Compare speed of processing LAMMPS trajectories using different modules
import pyscal.core as pc
from pyscal.core import Trajectory
import pyscal.traj_process as ptp
import dask.bag as db
from ase.io import read
import matplotlib.pyplot as plt
pyscal.traj_process
¶Use pyscal traj_process
to split the file. Reading is done in a second step.
%%timeit
files = ptp.split_trajectory("traj.light")
3.37 ms ± 397 µs per loop (mean ± std. dev. of 7 runs, 100 loops each)
dask.bag
¶Reading the file in dask is a two step approach. First a lazy iterator is created, then the data is computed.
bag = db.read_text("traj.light")
%%timeit
x = bag.compute()
474 ms ± 44 ms per loop (mean ± std. dev. of 7 runs, 1 loop each)
ase.io.read
¶%%timeit
d = read("traj.light", index=":", format="lammps-dump-text")

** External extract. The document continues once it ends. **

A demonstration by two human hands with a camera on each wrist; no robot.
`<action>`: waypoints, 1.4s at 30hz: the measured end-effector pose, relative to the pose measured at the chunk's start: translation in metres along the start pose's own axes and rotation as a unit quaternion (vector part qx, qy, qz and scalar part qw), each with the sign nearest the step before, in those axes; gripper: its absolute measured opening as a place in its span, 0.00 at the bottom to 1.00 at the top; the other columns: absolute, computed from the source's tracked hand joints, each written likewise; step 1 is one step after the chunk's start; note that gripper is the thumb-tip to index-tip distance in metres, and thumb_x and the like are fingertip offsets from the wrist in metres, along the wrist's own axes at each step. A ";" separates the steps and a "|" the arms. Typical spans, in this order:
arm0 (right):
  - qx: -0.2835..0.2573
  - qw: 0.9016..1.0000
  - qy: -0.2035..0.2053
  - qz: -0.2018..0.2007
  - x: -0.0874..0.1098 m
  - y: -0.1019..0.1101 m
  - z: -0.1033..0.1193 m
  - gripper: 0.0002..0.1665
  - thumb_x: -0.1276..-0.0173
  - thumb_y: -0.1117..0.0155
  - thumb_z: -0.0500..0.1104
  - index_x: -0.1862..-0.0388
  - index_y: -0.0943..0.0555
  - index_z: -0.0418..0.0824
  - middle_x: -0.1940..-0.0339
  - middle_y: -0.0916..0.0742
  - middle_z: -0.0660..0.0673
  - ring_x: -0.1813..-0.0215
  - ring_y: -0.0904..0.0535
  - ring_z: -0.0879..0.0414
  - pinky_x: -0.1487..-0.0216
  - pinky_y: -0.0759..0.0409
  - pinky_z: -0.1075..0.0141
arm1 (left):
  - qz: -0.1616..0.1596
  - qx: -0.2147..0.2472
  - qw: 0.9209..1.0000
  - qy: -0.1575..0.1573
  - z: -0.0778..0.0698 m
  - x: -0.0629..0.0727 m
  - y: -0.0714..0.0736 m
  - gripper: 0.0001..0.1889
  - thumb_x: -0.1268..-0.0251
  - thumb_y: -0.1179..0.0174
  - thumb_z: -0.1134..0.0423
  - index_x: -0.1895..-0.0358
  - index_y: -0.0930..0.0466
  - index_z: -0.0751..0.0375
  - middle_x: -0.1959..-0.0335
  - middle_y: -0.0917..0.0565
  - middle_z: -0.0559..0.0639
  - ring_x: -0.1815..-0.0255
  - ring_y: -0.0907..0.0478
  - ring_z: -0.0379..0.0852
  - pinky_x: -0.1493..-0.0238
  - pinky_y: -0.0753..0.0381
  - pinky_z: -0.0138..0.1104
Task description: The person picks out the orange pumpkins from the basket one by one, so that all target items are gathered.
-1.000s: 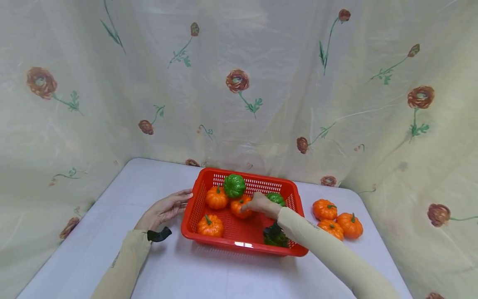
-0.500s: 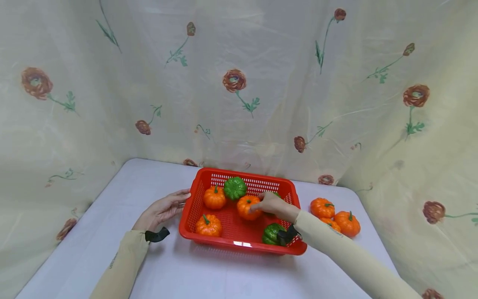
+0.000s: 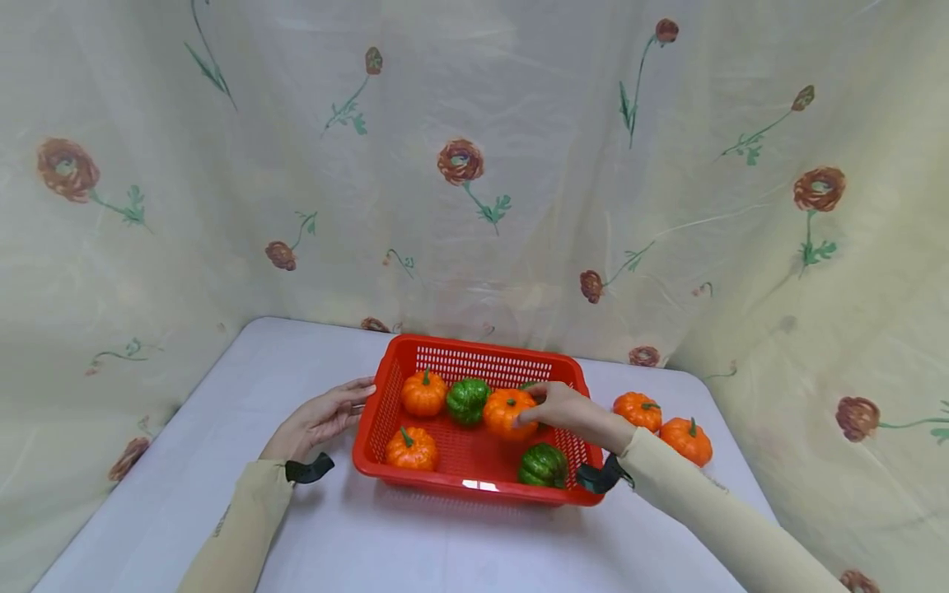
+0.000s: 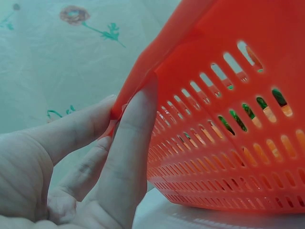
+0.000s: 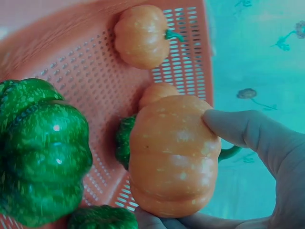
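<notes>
A red perforated basket [image 3: 467, 455] sits on the table. My left hand [image 3: 319, 422] grips its left rim, thumb and fingers on either side of the edge [image 4: 136, 78]. In my right hand [image 3: 574, 409] is an orange pumpkin [image 3: 507, 413], held between thumb and fingers over the basket's right half; its green stem [image 5: 229, 152] points toward the palm. Two other orange pumpkins [image 3: 424, 394] lie at the basket's left side. A green pumpkin [image 3: 469, 401] rests beside the held one, another [image 3: 544, 466] lies near the front right, and a third is mostly hidden behind the right hand.
Outside the basket, on the right of the white table [image 3: 460, 552], lie orange pumpkins [image 3: 686, 441], partly behind the right sleeve [image 3: 712, 494]. A flower-printed curtain [image 3: 519, 272] hangs close behind the basket and along both sides.
My right hand has moved right, carrying the orange pumpkin with it. The green pumpkin at the back has come down toward the basket's middle. My left hand stays at the rim.
</notes>
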State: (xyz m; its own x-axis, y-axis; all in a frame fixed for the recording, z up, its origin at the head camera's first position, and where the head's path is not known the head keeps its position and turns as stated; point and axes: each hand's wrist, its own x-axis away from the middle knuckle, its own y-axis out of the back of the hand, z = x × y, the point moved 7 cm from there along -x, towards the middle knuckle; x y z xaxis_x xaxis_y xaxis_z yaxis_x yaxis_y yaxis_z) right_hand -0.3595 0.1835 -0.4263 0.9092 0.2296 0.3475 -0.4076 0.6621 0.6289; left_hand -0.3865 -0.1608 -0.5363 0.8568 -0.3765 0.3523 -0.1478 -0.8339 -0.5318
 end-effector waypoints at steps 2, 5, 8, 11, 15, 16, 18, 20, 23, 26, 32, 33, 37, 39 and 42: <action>0.002 1.000 0.001 0.005 0.006 0.004 0.000 0.41 0.44 0.26 0.49 0.34 0.29 0.35 0.41 0.20 0.40 0.47 0.24 0.51 0.38 0.23 0.54 | -0.032 -0.025 0.999 -0.001 0.001 0.002 0.005 0.36 0.38 0.35 0.57 0.28 0.40 0.53 0.37 0.26 0.54 0.49 0.17 0.46 0.46 0.18 0.36; 0.004 1.000 0.004 0.008 0.015 0.010 0.000 0.44 0.44 0.26 0.49 0.32 0.32 0.34 0.39 0.21 0.38 0.44 0.25 0.49 0.37 0.24 0.51 | -0.061 -0.061 0.996 -0.002 0.000 0.005 0.011 0.39 0.43 0.31 0.52 0.28 0.37 0.49 0.33 0.29 0.54 0.45 0.19 0.46 0.42 0.20 0.38; 0.010 1.000 -0.002 0.005 0.024 0.016 -0.001 0.46 0.44 0.26 0.50 0.31 0.34 0.34 0.37 0.23 0.37 0.41 0.27 0.47 0.37 0.24 0.49 | -0.062 -0.058 0.996 0.001 -0.002 0.007 0.013 0.39 0.43 0.31 0.52 0.28 0.38 0.49 0.32 0.29 0.55 0.45 0.19 0.46 0.41 0.20 0.36; 0.018 1.000 -0.003 0.004 0.031 0.019 -0.003 0.47 0.44 0.27 0.50 0.30 0.35 0.33 0.37 0.23 0.36 0.40 0.27 0.46 0.38 0.23 0.49 | -0.027 -0.018 0.999 0.003 -0.004 0.006 0.008 0.38 0.37 0.35 0.58 0.26 0.43 0.52 0.36 0.27 0.55 0.47 0.18 0.46 0.45 0.19 0.34; 0.029 1.000 0.001 0.000 0.042 0.023 -0.008 0.47 0.44 0.27 0.50 0.30 0.35 0.32 0.36 0.23 0.35 0.40 0.26 0.44 0.40 0.21 0.50 | -0.011 0.009 1.000 0.010 -0.004 0.006 0.006 0.36 0.34 0.38 0.61 0.26 0.45 0.54 0.44 0.21 0.52 0.51 0.16 0.47 0.53 0.16 0.30; 0.029 1.000 0.002 -0.003 0.046 0.025 -0.010 0.47 0.44 0.27 0.50 0.30 0.35 0.32 0.36 0.23 0.35 0.39 0.26 0.44 0.40 0.21 0.49 | -0.012 0.010 1.000 0.012 -0.004 0.007 0.006 0.36 0.34 0.38 0.61 0.26 0.45 0.54 0.45 0.21 0.52 0.51 0.16 0.47 0.54 0.16 0.30; 0.023 1.000 0.002 -0.008 0.054 0.029 -0.016 0.48 0.43 0.27 0.51 0.30 0.36 0.33 0.35 0.24 0.34 0.38 0.27 0.43 0.40 0.21 0.49 | -0.015 0.005 1.000 0.013 -0.004 0.008 0.007 0.36 0.34 0.39 0.61 0.26 0.45 0.54 0.46 0.21 0.51 0.51 0.16 0.46 0.54 0.16 0.30; 0.014 1.000 0.004 -0.015 0.062 0.034 -0.021 0.48 0.43 0.28 0.51 0.29 0.37 0.33 0.34 0.25 0.33 0.36 0.28 0.41 0.41 0.21 0.49 | -0.026 0.009 1.000 0.014 -0.003 0.008 0.009 0.35 0.34 0.38 0.61 0.26 0.44 0.53 0.46 0.20 0.52 0.52 0.16 0.46 0.54 0.16 0.30; 0.006 1.000 0.010 -0.024 0.073 0.041 -0.029 0.47 0.42 0.28 0.51 0.29 0.36 0.34 0.34 0.25 0.32 0.35 0.28 0.39 0.42 0.20 0.50 | -0.004 0.013 1.000 0.004 -0.005 0.008 0.006 0.36 0.32 0.40 0.62 0.25 0.47 0.54 0.41 0.24 0.53 0.49 0.18 0.46 0.47 0.18 0.34; 0.009 0.999 0.003 -0.031 0.084 0.049 -0.039 0.47 0.42 0.29 0.51 0.29 0.36 0.34 0.34 0.25 0.32 0.36 0.28 0.39 0.42 0.19 0.50 | -0.035 -0.008 0.999 0.001 -0.005 0.010 0.012 0.37 0.37 0.35 0.58 0.26 0.43 0.52 0.39 0.25 0.53 0.48 0.18 0.45 0.45 0.19 0.36; -0.004 0.999 -0.026 -0.030 0.101 0.062 -0.067 0.48 0.39 0.32 0.52 0.28 0.40 0.31 0.33 0.28 0.29 0.36 0.29 0.39 0.38 0.25 0.43 | -0.072 -0.047 0.996 0.001 -0.004 0.016 0.022 0.42 0.45 0.29 0.51 0.27 0.39 0.48 0.31 0.32 0.55 0.42 0.21 0.47 0.38 0.23 0.39; -0.004 0.999 -0.029 -0.033 0.104 0.064 -0.072 0.49 0.39 0.32 0.53 0.28 0.41 0.30 0.33 0.28 0.28 0.36 0.29 0.38 0.38 0.26 0.41 | -0.067 -0.044 0.997 -0.001 -0.005 0.016 0.022 0.42 0.45 0.30 0.52 0.27 0.40 0.48 0.30 0.33 0.56 0.41 0.21 0.47 0.38 0.23 0.39; -0.014 0.998 -0.049 -0.040 0.113 0.071 -0.097 0.49 0.36 0.34 0.54 0.28 0.43 0.26 0.33 0.29 0.26 0.36 0.30 0.37 0.37 0.30 0.37 | -0.067 -0.040 0.997 -0.005 -0.007 0.018 0.021 0.42 0.45 0.29 0.52 0.27 0.39 0.48 0.31 0.31 0.55 0.43 0.20 0.47 0.38 0.23 0.38; -0.021 0.997 -0.065 -0.038 0.115 0.073 -0.111 0.49 0.35 0.35 0.53 0.29 0.44 0.24 0.33 0.30 0.25 0.36 0.31 0.36 0.37 0.32 0.35 | -0.073 -0.041 0.996 -0.002 -0.007 0.018 0.021 0.42 0.47 0.28 0.51 0.28 0.37 0.47 0.32 0.30 0.55 0.44 0.19 0.47 0.39 0.23 0.38; -0.029 0.995 -0.094 -0.032 0.118 0.078 -0.135 0.51 0.34 0.37 0.55 0.29 0.47 0.22 0.32 0.34 0.23 0.36 0.33 0.33 0.37 0.34 0.33 | -0.070 -0.040 0.997 -0.002 -0.007 0.018 0.019 0.41 0.46 0.29 0.52 0.28 0.38 0.47 0.32 0.30 0.54 0.44 0.19 0.47 0.38 0.23 0.38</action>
State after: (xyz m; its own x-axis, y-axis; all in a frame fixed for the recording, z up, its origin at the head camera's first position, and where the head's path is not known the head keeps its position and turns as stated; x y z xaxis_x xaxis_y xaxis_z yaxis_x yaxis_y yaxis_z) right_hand -0.2720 0.3582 -0.4302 0.8991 0.0509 0.4348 -0.3381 0.7118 0.6157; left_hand -0.3772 -0.1865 -0.5345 0.8735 -0.2529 0.4160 -0.0656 -0.9079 -0.4141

39 ms ± 953 µs per loop (mean ± std. dev. of 7 runs, 10 loops each)
Trajectory
class from pyscal¶The Trajectory
class creates a object which gets basic information about the file without reading in the file at all. The reading is only done as when required.
traj = Trajectory("traj.light")
Trajectory module supports indexing
sl = traj[:]
%%timeit
sl.to_file("dump")
2.62 ms ± 45.7 µs per loop (mean ± std. dev. of 7 runs, 100 loops each)
times = [3.37, 474, 39, 2.62]
names = ["traj_process", "dask", "ase", "Trajectory"]
plt.bar(range(len(times)), times, log=True, tick_label=names)
plt.ylabel("Time (ms)")
Text(0, 0.5, 'Time (ms)')
Test for a larger file. We will exclude dask
as it is pretty slow.
%%timeit
files = ptp.split_trajectory("traj.3.dat")
345 ms ± 9.98 ms per loop (mean ± std. dev. of 7 runs, 1 loop each)
%%timeit
d = read("traj.3.dat", index=":", format="lammps-dump-text")
5.3 s ± 59.9 ms per loop (mean ± std. dev. of 7 runs, 1 loop each)
traj = Trajectory("traj.3.dat")
sl = traj[:]
%%timeit
sl.to_file("dump")
374 ms ± 2.67 ms per loop (mean ± std. dev. of 7 runs, 1 loop each)
times = [345, 5300, 374]
names = ["traj_process", "ase", "Trajectory"]
plt.bar(range(len(times)), times, log=True, tick_label=names)
plt.ylabel("Time (ms)")
Text(0, 0.5, 'Time (ms)')
Trajectory performs quite well even for the larger file. Main advantage - it does not write until absolutely necessary!